Efsane Ressamları Taklit Ederek Milyoner Olan Adam: Han van Meegeren
bence gelmiş geçmiş en iyi sanat taklitçisi bu adam. zaten sanat dünyası garip. bir yanda milyon dolarlık tablolar, diğer yanda eleştirmenlerin burun kıvırdığı ressamlar. işte tam burada devreye giriyor: han van meegeren. bu hollandalı usta, sadece fırçasıyla değil, kurnazlığıyla da tarihe geçti. düşünün, bir ressam ki, vermeer gibi efsaneleri taklit ederek milyoner oluyor, nazileri kandırıyor, savaş sonrası vatan hainliği iddiası ile idamla yargılanıyor ve sonunda milli kahraman ilan ediliyor! eğer sanat sahtekârlığı bir spor olsaydı, han van meegeren altın madalyayı kapardı.

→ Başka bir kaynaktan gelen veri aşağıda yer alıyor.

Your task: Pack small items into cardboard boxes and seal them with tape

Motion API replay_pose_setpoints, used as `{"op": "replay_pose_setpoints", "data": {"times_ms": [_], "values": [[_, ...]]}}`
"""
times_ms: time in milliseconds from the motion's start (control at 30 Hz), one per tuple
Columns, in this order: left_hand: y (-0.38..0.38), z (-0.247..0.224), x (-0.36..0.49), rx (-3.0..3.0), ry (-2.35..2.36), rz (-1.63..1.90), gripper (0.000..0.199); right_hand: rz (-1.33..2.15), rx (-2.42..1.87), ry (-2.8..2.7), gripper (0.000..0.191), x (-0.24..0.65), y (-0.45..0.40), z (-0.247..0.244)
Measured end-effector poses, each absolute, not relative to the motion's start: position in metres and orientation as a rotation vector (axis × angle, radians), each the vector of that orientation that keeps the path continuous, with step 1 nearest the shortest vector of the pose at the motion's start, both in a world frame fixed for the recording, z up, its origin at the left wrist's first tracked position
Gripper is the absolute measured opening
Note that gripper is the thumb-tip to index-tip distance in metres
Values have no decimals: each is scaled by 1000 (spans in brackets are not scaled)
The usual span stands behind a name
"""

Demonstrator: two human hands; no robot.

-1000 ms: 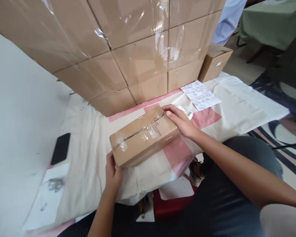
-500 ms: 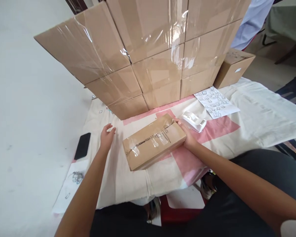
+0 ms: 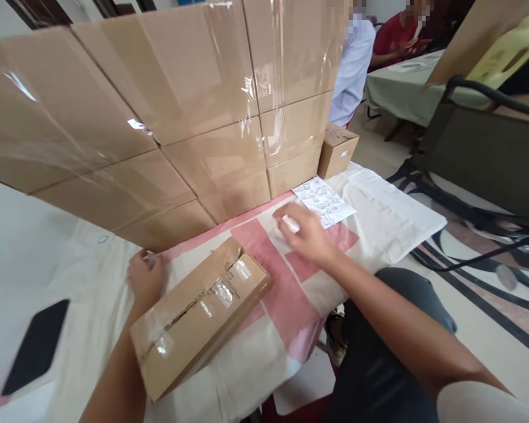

1889'da hollanda'da doğuyor. babası katı bir öğretmen ve oğlunun da mimar olmasını istiyor. "sanat ekmek getirmez." diye düşünen babalardan birisi. genç han, teknik üniversitede mimarlık okuyor ama aklı ve kalbi hep resimde. hatta üniversitenin kürek kulübü için bir tekne evi tasarlayarak adından söz ettiriyor. 1913'te mimarlığı bırakıp lahey kraliyet sanat akademisi'ne geçiyor. burada öğretmenlik bile yapıyor, portreler ve manzaralar çiziyor. çizdiği bazı tablolarla ün kazanıyor ama eleştirmenler "bu adam eski ustaları taklit ediyor, orijinal bir şey yok!" diye hevesini kırıyorlar. bence burada abimizdeki kayış kopuyor. resimlere sanat simsarlarının ve eleştirmenlerin değer biçmesi onu rencide etmeye başlıyor. kim bilir kaç tane mükemmel ressam bu herifler yüzünden tarihten silindi diye düşünmüş olabilir. evde, ayna karşısında "size taklit nasıl olurmuş gösteririm" diye yumruğunu sıkıp bir yemin ediyor. (tamam burası sallamasyon).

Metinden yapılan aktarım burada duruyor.